Directions:
As with all our labs, you are expected to work through the examples and questions in this lab collaboratively with your partner(s). This requires you to work together and discuss each section. You each will receive the same score for your work, so is your responsibility to make sure that both of you are on the same page. Any groups found to be using a “divide and conquer” strategy to rush through the lab’s questions will be penalized.
You should record your answers to the lab’s questions in an R Markdown file. When submitting the lab, you should only turn in the compiled .html file created by R Markdown.

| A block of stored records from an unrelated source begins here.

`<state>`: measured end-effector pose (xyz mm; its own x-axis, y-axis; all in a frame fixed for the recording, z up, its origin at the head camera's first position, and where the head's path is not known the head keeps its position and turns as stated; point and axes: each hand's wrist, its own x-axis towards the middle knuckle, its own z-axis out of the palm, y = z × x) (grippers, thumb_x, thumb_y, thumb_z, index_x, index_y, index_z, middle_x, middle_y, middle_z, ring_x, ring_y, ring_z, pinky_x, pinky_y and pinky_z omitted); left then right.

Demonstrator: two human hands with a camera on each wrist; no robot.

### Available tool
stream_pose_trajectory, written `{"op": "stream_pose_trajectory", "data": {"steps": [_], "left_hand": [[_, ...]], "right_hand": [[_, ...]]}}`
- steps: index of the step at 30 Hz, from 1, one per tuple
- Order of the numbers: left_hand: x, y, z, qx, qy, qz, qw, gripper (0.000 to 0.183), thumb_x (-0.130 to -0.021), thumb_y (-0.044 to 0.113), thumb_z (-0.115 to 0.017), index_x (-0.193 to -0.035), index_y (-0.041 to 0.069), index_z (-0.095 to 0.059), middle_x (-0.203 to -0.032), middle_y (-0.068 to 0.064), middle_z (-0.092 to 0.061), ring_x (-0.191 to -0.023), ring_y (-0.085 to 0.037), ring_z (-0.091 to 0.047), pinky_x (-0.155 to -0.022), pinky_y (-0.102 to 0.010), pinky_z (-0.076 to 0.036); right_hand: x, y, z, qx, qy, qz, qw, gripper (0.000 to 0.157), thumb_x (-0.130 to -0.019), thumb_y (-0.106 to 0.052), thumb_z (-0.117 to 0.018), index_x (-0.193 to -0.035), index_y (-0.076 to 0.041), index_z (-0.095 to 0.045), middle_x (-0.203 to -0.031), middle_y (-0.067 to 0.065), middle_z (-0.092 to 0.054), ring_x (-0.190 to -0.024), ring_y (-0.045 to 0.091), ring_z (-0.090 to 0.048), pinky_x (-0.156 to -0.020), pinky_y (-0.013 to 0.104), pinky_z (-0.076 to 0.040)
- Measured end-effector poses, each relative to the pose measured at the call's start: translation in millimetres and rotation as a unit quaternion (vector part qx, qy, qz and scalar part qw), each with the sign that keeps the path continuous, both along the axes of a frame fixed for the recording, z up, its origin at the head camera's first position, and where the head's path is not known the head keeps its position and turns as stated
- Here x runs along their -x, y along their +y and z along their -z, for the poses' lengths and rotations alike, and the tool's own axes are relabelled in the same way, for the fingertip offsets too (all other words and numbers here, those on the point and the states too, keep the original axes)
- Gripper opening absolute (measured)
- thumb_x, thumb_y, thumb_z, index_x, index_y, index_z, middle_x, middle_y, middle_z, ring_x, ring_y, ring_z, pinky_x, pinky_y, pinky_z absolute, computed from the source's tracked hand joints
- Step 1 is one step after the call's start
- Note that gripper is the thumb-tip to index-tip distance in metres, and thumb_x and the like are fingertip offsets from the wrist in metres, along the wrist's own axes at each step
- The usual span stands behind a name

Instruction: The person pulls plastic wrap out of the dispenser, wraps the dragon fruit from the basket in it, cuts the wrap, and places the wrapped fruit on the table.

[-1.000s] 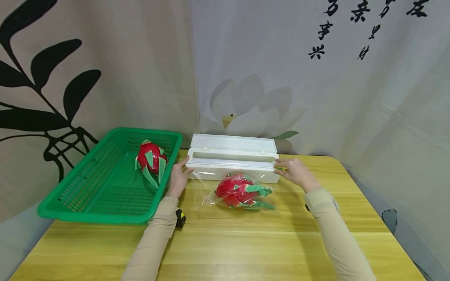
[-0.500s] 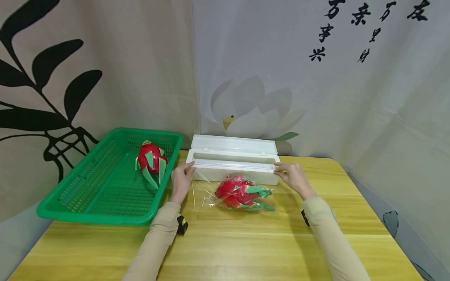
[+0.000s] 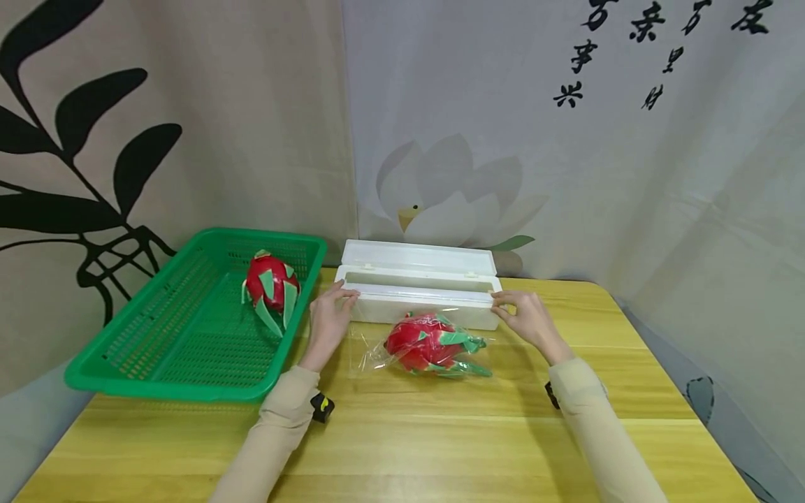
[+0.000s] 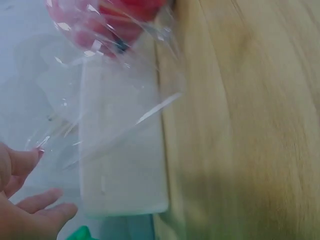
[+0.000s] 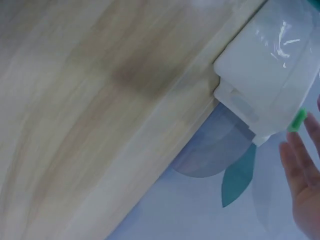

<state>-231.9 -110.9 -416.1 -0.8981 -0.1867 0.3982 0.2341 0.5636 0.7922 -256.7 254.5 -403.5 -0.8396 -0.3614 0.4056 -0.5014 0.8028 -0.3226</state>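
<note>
A red dragon fruit with green leaves (image 3: 418, 342) lies on clear cling film (image 4: 150, 112) in front of an open white film dispenser box (image 3: 434, 314). My left hand (image 3: 327, 321) is at the box's front left corner, thumb and forefinger pinching the film's edge. In the left wrist view, creased film stretches from those fingertips toward the fruit. At the box's right end, my right hand (image 3: 525, 318) pinches the film's other corner between thumb and forefinger. Its remaining fingers (image 5: 300, 162) extend beside a small green tab (image 5: 297, 121), seen in the right wrist view.
A green plastic basket (image 3: 170, 391) stands on the left with a second dragon fruit (image 3: 272, 283) inside. The dispenser's raised lid (image 3: 418, 256) faces the printed cloth (image 3: 453, 105) behind. Bare wooden table (image 3: 440, 433) stretches across the front.
My left hand has shifted right along the box's front edge, and the left film edge has moved inward with it. My right hand stays at the right end; the wrapped fruit has not moved.
</note>
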Motion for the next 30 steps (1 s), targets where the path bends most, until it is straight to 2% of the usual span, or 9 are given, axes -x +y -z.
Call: {"op": "stream_pose_trajectory", "data": {"steps": [2, 5, 11, 16, 18, 23, 24, 30], "left_hand": [[-5.4, 1, -4.0, 0.004, -0.005, 0.016, 0.9998, 0.014, -0.087, 0.009, -0.067, -0.096, 0.0, -0.074, -0.127, -0.023, -0.06, -0.124, -0.037, -0.054, -0.107, -0.05, -0.04], [-15.3, 4, -8.6, 0.01, -0.011, 0.049, 0.9987, 0.016, -0.089, 0.01, -0.065, -0.098, 0.0, -0.073, -0.125, -0.022, -0.061, -0.123, -0.037, -0.055, -0.105, -0.05, -0.042], [-35.7, 11, -11.2, 0.034, -0.005, 0.121, 0.992, 0.017, -0.09, 0.01, -0.063, -0.101, -0.001, -0.071, -0.124, -0.021, -0.062, -0.119, -0.038, -0.057, -0.101, -0.049, -0.045], [-47.8, 18, -4.4, 0.065, 0.011, 0.173, 0.9827, 0.016, -0.088, 0.007, -0.065, -0.1, 0.0, -0.072, -0.124, -0.021, -0.062, -0.119, -0.037, -0.058, -0.1, -0.048, -0.046], [-51.7, 20, -0.7, 0.079, 0.015, 0.192, 0.9781, 0.017, -0.088, 0.005, -0.065, -0.103, 0.001, -0.072, -0.125, -0.021, -0.062, -0.119, -0.037, -0.057, -0.093, -0.045, -0.052], [-58.3, 24, 5.5, 0.126, 0.035, 0.225, 0.9656, 0.021, -0.085, 0.005, -0.068, -0.106, 0.004, -0.072, -0.127, -0.019, -0.061, -0.12, -0.035, -0.057, -0.088, -0.039, -0.054], [-59.0, 24, 6.2, 0.135, 0.04, 0.229, 0.9632, 0.021, -0.085, 0.005, -0.068, -0.106, 0.005, -0.072, -0.127, -0.018, -0.061, -0.12, -0.035, -0.058, -0.092, -0.041, -0.051], [-61.7, 26, 10.7, 0.164, 0.045, 0.251, 0.953, 0.023, -0.089, 0.012, -0.065, -0.109, 0.004, -0.071, -0.127, -0.016, -0.061, -0.122, -0.034, -0.056, -0.095, -0.041, -0.049]], "right_hand": [[-4.8, 0, -1.0, -0.006, 0.012, -0.001, 1.0, 0.015, -0.084, -0.014, -0.071, -0.094, -0.003, -0.075, -0.112, 0.014, -0.07, -0.096, 0.032, -0.068, -0.085, 0.049, -0.054], [-13.4, -1, -2.1, -0.016, 0.033, -0.006, 0.999, 0.013, -0.082, -0.014, -0.073, -0.091, -0.004, -0.075, -0.109, 0.013, -0.071, -0.106, 0.034, -0.064, -0.091, 0.051, -0.051], [-30.6, -5, -1.4, -0.013, 0.052, -0.02, 0.998, 0.007, -0.081, -0.011, -0.074, -0.087, -0.008, -0.073, -0.102, 0.01, -0.073, -0.098, 0.031, -0.067, -0.083, 0.047, -0.054], [-41.8, -9, 4.7, 0.008, 0.056, -0.048, 0.997, 0.005, -0.081, -0.006, -0.073, -0.086, -0.007, -0.071, -0.101, 0.01, -0.073, -0.095, 0.029, -0.069, -0.083, 0.044, -0.055], [-46.5, -11, 7.6, 0.015, 0.055, -0.057, 0.997, 0.006, -0.081, -0.006, -0.073, -0.086, -0.007, -0.071, -0.102, 0.01, -0.073, -0.096, 0.028, -0.069, -0.082, 0.043, -0.056], [-56.0, -13, 14.7, 0.027, 0.049, -0.079, 0.995, 0.008, -0.08, -0.004, -0.073, -0.086, -0.009, -0.07, -0.104, 0.009, -0.073, -0.096, 0.027, -0.069, -0.081, 0.041, -0.056], [-57.3, -13, 16.1, 0.03, 0.046, -0.084, 0.995, 0.008, -0.081, -0.003, -0.072, -0.086, -0.009, -0.069, -0.105, 0.01, -0.072, -0.097, 0.027, -0.069, -0.082, 0.041, -0.056], [-61.4, -14, 22.7, 0.054, 0.023, -0.108, 0.992, 0.006, -0.085, -0.002, -0.068, -0.09, -0.005, -0.067, -0.113, 0.013, -0.07, -0.095, 0.026, -0.07, -0.084, 0.043, -0.056]]}}
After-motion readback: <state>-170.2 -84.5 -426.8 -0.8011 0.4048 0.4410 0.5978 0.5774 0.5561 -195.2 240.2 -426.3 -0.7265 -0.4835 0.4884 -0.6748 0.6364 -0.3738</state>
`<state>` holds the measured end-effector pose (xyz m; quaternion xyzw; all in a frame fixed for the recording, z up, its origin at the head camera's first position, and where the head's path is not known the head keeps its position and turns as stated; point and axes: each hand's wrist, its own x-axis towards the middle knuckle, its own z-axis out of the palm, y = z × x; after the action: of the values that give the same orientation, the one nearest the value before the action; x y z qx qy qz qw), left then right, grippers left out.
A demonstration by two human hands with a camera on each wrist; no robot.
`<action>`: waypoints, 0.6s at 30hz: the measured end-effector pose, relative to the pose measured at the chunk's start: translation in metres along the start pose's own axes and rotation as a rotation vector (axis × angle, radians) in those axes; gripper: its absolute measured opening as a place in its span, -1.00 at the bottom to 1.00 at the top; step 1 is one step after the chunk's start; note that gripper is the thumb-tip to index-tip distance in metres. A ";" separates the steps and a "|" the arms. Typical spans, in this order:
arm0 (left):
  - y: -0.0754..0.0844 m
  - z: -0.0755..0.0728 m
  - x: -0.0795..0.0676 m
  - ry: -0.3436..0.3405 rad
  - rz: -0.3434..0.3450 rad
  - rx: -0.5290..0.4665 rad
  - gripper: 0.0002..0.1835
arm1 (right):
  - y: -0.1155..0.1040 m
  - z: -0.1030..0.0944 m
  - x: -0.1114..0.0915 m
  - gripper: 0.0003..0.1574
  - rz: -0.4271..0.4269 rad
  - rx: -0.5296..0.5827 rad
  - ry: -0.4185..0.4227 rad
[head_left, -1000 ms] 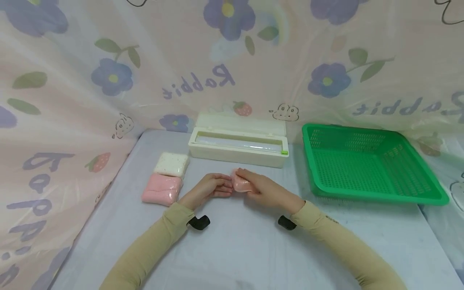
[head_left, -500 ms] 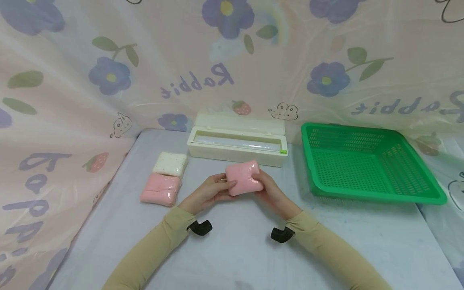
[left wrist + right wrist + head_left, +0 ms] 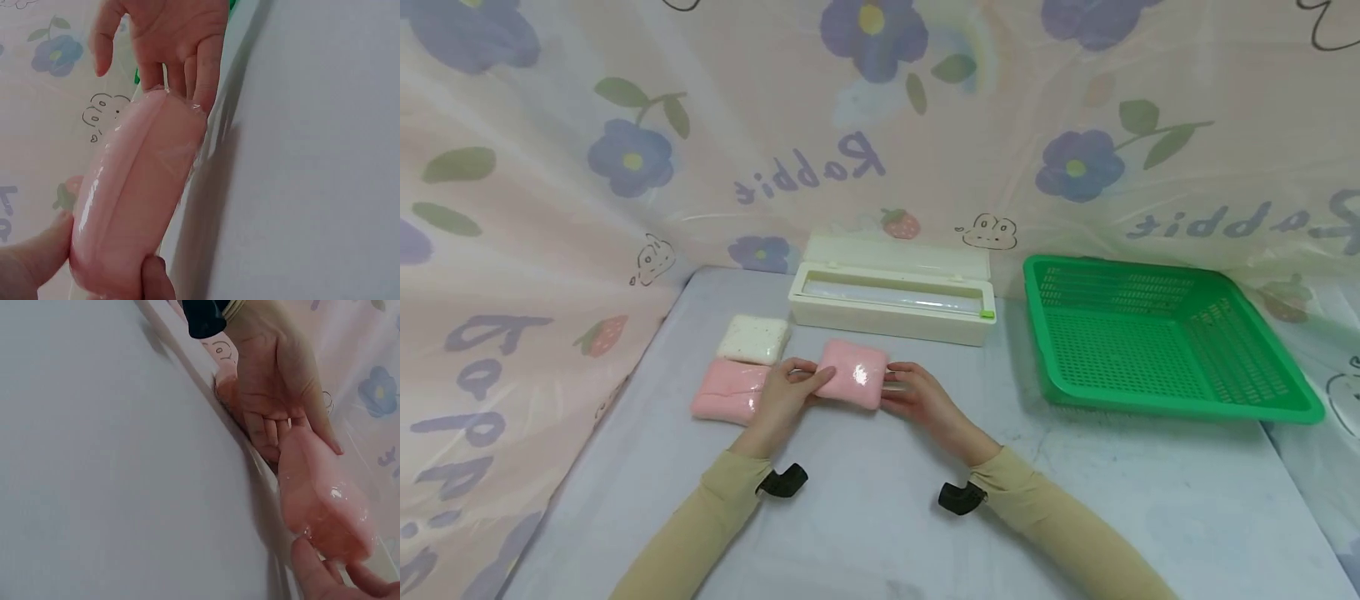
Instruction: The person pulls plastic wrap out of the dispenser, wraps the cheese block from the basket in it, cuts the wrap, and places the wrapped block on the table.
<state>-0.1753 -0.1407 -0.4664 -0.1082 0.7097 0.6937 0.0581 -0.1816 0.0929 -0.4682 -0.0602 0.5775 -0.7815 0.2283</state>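
A soft pink block wrapped in shiny clear film (image 3: 853, 373) is held above the white table in the head view. My left hand (image 3: 781, 408) pinches its left end, thumb on top and fingers underneath. At the opposite end, the fingers of my right hand (image 3: 934, 410) reach to the block's edge, fairly straight. The left wrist view shows the right thumb standing off the wrapped block (image 3: 134, 194). Film bunches at one end of the block (image 3: 325, 500) in the right wrist view. Beside my left hand lie another wrapped pink block (image 3: 726, 390), partly covered by that hand, and a wrapped white block (image 3: 754, 337).
Behind the hands stands a cream cling film dispenser (image 3: 891, 323) with its lid up, a film roll inside and a green slider at its right end. A green perforated basket (image 3: 1187, 407) sits on the right. Printed cloth (image 3: 925, 183) hangs along the back and left.
The pink block has turned to show its broad smooth face and moved left with both hands. My left hand has taken its left end; my right hand has loosened its grip.
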 end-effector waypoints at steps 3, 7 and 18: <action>0.002 -0.005 -0.001 0.024 0.003 -0.019 -0.60 | 0.002 0.008 0.002 -0.42 0.001 0.021 -0.010; 0.009 -0.007 -0.008 0.002 -0.034 -0.077 -0.40 | 0.005 0.013 0.007 -0.38 0.010 0.024 0.002; 0.029 -0.021 -0.033 -0.129 -0.103 -0.097 0.04 | 0.009 0.018 0.020 -0.27 0.071 0.051 -0.079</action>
<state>-0.1492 -0.1587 -0.4299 -0.1025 0.6635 0.7290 0.1339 -0.1905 0.0667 -0.4739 -0.0646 0.5496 -0.7844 0.2801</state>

You are strongly encouraged to open a separate, blank R script to run and experiment with the example code that is given throughout the lab. Please do not turn-in this code.
\(~\)
Linear regression describes a class of models that are parametric and statistical.
To understand the method, first consider a population of interest. Simple linear regression assumes a straight-line relationship between two variables in this population. This population-level model is expressed using the following parametric structure:
\[y = \beta_0 + \beta_1x + \epsilon\]
The random errors, \(\epsilon\), follow a \(N(0, \sigma^2)\) distribution that is independent of \(x\), meaning the distribution of errors should be similar everywhere along the line:
The line itself is the expected value of the response variable for a given value of \(x\). That is, \(E(y) = \hat{y} = \beta_0 + \beta_1x\). Sometimes this expression is called the model’s deterministic component, while \(\epsilon\) is the model’s random component.
\(~\)
Using a linear regression model to analyze data involves the following steps:
In the next section, we’ll take a closer look at Step #2 using the “Tips” dataset, which is introduced below.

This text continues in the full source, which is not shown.